Exercise goal: Transcribe the listing exactly, skipping every picture.

Raw data:
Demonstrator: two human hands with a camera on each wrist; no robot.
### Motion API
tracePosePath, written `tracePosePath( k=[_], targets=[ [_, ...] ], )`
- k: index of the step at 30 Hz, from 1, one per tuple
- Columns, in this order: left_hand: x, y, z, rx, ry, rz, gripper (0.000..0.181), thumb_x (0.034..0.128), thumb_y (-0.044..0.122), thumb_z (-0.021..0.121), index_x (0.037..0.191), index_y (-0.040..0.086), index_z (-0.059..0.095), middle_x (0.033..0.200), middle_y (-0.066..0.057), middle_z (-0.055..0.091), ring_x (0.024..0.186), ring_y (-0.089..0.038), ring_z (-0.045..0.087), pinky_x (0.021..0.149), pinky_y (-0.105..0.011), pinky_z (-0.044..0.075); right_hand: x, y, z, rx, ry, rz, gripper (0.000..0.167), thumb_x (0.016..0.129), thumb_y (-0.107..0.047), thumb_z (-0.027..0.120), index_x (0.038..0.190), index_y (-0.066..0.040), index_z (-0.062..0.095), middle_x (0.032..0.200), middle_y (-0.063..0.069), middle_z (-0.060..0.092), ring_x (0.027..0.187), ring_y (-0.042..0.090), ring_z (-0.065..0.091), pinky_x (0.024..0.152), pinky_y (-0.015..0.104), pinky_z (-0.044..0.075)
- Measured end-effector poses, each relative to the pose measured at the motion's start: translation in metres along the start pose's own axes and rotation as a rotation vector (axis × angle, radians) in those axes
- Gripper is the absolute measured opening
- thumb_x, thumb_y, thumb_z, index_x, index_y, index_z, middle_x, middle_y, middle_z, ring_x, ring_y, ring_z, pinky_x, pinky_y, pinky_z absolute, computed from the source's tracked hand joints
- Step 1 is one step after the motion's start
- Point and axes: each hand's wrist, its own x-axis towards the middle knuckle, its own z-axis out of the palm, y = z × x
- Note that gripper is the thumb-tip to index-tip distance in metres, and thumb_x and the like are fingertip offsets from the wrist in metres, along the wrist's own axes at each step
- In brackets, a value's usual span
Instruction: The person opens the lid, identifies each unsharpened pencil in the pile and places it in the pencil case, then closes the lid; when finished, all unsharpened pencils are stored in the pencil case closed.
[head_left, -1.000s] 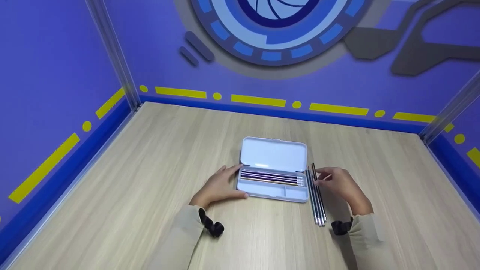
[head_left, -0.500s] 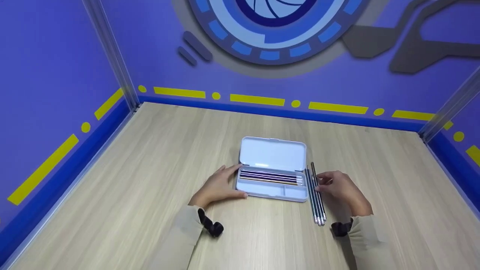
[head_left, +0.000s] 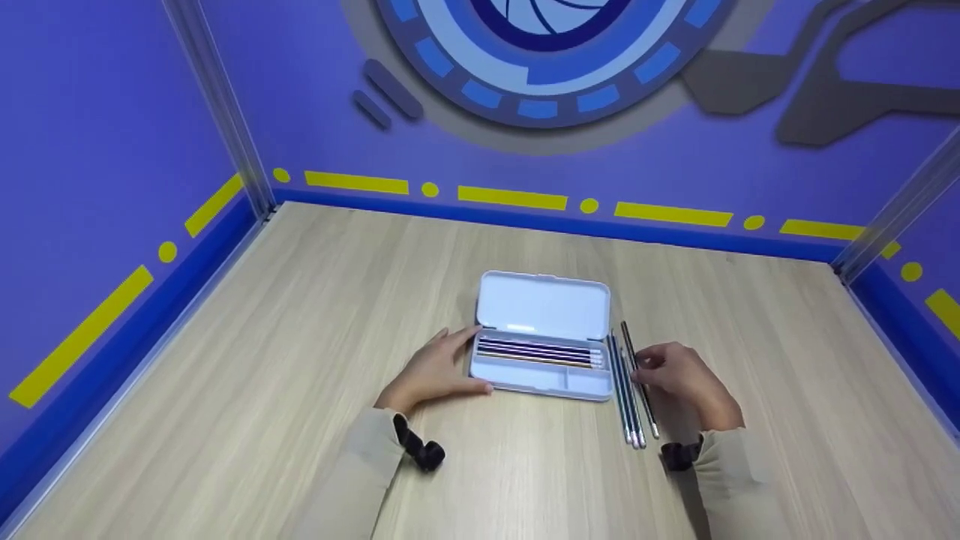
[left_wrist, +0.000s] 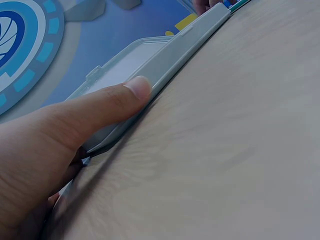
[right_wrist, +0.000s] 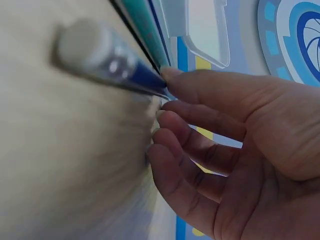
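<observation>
A white pencil case (head_left: 517,373) lies with its lid raised at the middle of the table. Several striped pencils (head_left: 536,352) lie side by side in its long back compartment, white erasers to the right. My left hand (head_left: 431,375) grips the case's left end, thumb against the front wall (left_wrist: 180,57) and fingers toward the back. Right of the case, my right hand (head_left: 686,379) pinches a dark pencil (head_left: 650,412) between thumb and index finger. In the right wrist view its white eraser (right_wrist: 85,45) points at the camera. Several teal pencils (head_left: 627,420) lie just left of it.
The front compartment of the case has a divider (head_left: 568,377) toward its right. A light wooden table (head_left: 300,315) surrounds everything. Blue printed walls (head_left: 510,169) stand behind and at both sides.
The dark pencil has come away to the right from the other loose pencils, with my right hand pinching it. My left hand stays on the case.
</observation>
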Motion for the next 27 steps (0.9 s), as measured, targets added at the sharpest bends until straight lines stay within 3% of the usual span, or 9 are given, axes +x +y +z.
tracePosePath(
  k=[5,10,19,27],
  targets=[
    [0.0008,-0.002,0.0002,0.004,0.002,0.019,0.106,0.0608,0.059,0.083,0.149,0.025,0.036,0.154,-0.001,0.037,0.144,-0.043,0.022,0.117,-0.057,0.022,-0.0016,0.0007,-0.0011,-0.002,-0.022,-0.038,0.047,0.084,-0.004,0.067,0.125,0.013,0.055,0.093,0.02,0.067,0.072,0.017,0.059,0.063,0.03,0.053],
    [0.0016,-0.0035,0.0008,0.014,0.007,0.035,0.104,0.062,0.058,0.082,0.149,0.024,0.037,0.153,0.0,0.039,0.144,-0.042,0.023,0.118,-0.054,0.023,-0.0028,0.0031,-0.0024,0.051,-0.054,-0.053,0.049,0.085,-0.001,0.065,0.129,0.014,0.051,0.084,0.015,0.066,0.062,0.014,0.056,0.055,0.028,0.05],
    [0.0028,-0.0018,0.0016,0.009,-0.002,0.028,0.104,0.0615,0.057,0.083,0.149,0.025,0.036,0.152,0.002,0.04,0.144,-0.042,0.022,0.118,-0.054,0.022,-0.003,0.007,-0.0048,0.104,-0.01,-0.018,0.048,0.085,-0.006,0.064,0.129,0.012,0.053,0.095,0.018,0.066,0.066,0.013,0.059,0.056,0.027,0.052],
    [0.0024,-0.0027,0.0005,0.015,0.001,0.037,0.105,0.0612,0.057,0.083,0.149,0.023,0.037,0.152,0.001,0.041,0.144,-0.039,0.023,0.119,-0.052,0.021,-0.0012,-0.0002,-0.0091,0.094,0.085,-0.06,0.04,0.088,-0.002,0.058,0.127,0.008,0.057,0.103,0.022,0.066,0.07,0.017,0.061,0.057,0.026,0.052]
  ],
)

Finished exercise:
Demonstrator: two human hands with a camera on each wrist; no robot.
### Motion API
tracePosePath, written `tracePosePath( k=[_], targets=[ [_, ...] ], )`
- k: index of the step at 30 Hz, from 1, one per tuple
- Columns, in this order: left_hand: x, y, z, rx, ry, rz, gripper (0.000..0.181), thumb_x (0.034..0.128), thumb_y (-0.044..0.122), thumb_z (-0.021..0.121), index_x (0.037..0.191), index_y (-0.040..0.086), index_z (-0.059..0.095), middle_x (0.033..0.200), middle_y (-0.066..0.057), middle_z (-0.055..0.091), ring_x (0.024..0.186), ring_y (-0.089..0.038), ring_z (-0.045..0.087), pinky_x (0.021..0.149), pinky_y (-0.105..0.011), pinky_z (-0.044..0.075); right_hand: x, y, z, rx, ry, rz, gripper (0.000..0.167), thumb_x (0.016..0.129), thumb_y (-0.107..0.047), thumb_z (-0.027..0.120), index_x (0.038..0.190), index_y (-0.066..0.040), index_z (-0.062..0.095), middle_x (0.032..0.200), middle_y (-0.063..0.069), middle_z (-0.060..0.092), ring_x (0.027..0.187), ring_y (-0.042..0.090), ring_z (-0.065..0.091), pinky_x (0.024..0.152), pinky_y (-0.015..0.104), pinky_z (-0.044..0.075)
- Measured end-effector poses, each relative to the pose measured at the motion's start: translation in metres along the start pose's own axes and rotation as a rotation vector (axis × angle, radians) in those axes
- Gripper is the absolute measured opening
- thumb_x, thumb_y, thumb_z, index_x, index_y, index_z, middle_x, middle_y, middle_z, ring_x, ring_y, ring_z, pinky_x, pinky_y, pinky_z absolute, computed from the source's tracked hand joints
- Step 1 is one step after the motion's start
- Point and axes: each hand's wrist, its own x-axis towards the middle knuckle, its own z-axis out of the palm, y = z × x
- Note that gripper is the thumb-tip to index-tip distance in metres, and thumb_x and the like are fingertip offsets from the wrist in metres, along the wrist's own axes at each step
- In brackets, a value's usual span
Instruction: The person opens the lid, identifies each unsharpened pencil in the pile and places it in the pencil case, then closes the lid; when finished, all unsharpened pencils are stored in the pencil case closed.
[head_left, -1.000s] 
[head_left, -0.500s] 
[head_left, +0.000s] 
[left_wrist, +0.000s] 
[right_wrist, +0.000s] 
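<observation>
A white pencil case (head_left: 517,373) lies with its lid raised at the middle of the table. Several striped pencils (head_left: 536,352) lie side by side in its long back compartment, white erasers to the right. My left hand (head_left: 431,375) grips the case's left end, thumb against the front wall (left_wrist: 180,57) and fingers toward the back. Right of the case, my right hand (head_left: 686,379) pinches a dark pencil (head_left: 650,412) between thumb and index finger. In the right wrist view its white eraser (right_wrist: 85,45) points at the camera. Several teal pencils (head_left: 627,420) lie just left of it.
The front compartment of the case has a divider (head_left: 568,377) toward its right. A light wooden table (head_left: 300,315) surrounds everything. Blue printed walls (head_left: 510,169) stand behind and at both sides.
The dark pencil has come away to the right from the other loose pencils, with my right hand pinching it. My left hand stays on the case.
</observation>
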Motion for the next 27 steps (0.9 s), as measured, targets added at the sharpest bends until straight lines stay within 3% of the usual span, or 9 are given, axes +x +y +z.
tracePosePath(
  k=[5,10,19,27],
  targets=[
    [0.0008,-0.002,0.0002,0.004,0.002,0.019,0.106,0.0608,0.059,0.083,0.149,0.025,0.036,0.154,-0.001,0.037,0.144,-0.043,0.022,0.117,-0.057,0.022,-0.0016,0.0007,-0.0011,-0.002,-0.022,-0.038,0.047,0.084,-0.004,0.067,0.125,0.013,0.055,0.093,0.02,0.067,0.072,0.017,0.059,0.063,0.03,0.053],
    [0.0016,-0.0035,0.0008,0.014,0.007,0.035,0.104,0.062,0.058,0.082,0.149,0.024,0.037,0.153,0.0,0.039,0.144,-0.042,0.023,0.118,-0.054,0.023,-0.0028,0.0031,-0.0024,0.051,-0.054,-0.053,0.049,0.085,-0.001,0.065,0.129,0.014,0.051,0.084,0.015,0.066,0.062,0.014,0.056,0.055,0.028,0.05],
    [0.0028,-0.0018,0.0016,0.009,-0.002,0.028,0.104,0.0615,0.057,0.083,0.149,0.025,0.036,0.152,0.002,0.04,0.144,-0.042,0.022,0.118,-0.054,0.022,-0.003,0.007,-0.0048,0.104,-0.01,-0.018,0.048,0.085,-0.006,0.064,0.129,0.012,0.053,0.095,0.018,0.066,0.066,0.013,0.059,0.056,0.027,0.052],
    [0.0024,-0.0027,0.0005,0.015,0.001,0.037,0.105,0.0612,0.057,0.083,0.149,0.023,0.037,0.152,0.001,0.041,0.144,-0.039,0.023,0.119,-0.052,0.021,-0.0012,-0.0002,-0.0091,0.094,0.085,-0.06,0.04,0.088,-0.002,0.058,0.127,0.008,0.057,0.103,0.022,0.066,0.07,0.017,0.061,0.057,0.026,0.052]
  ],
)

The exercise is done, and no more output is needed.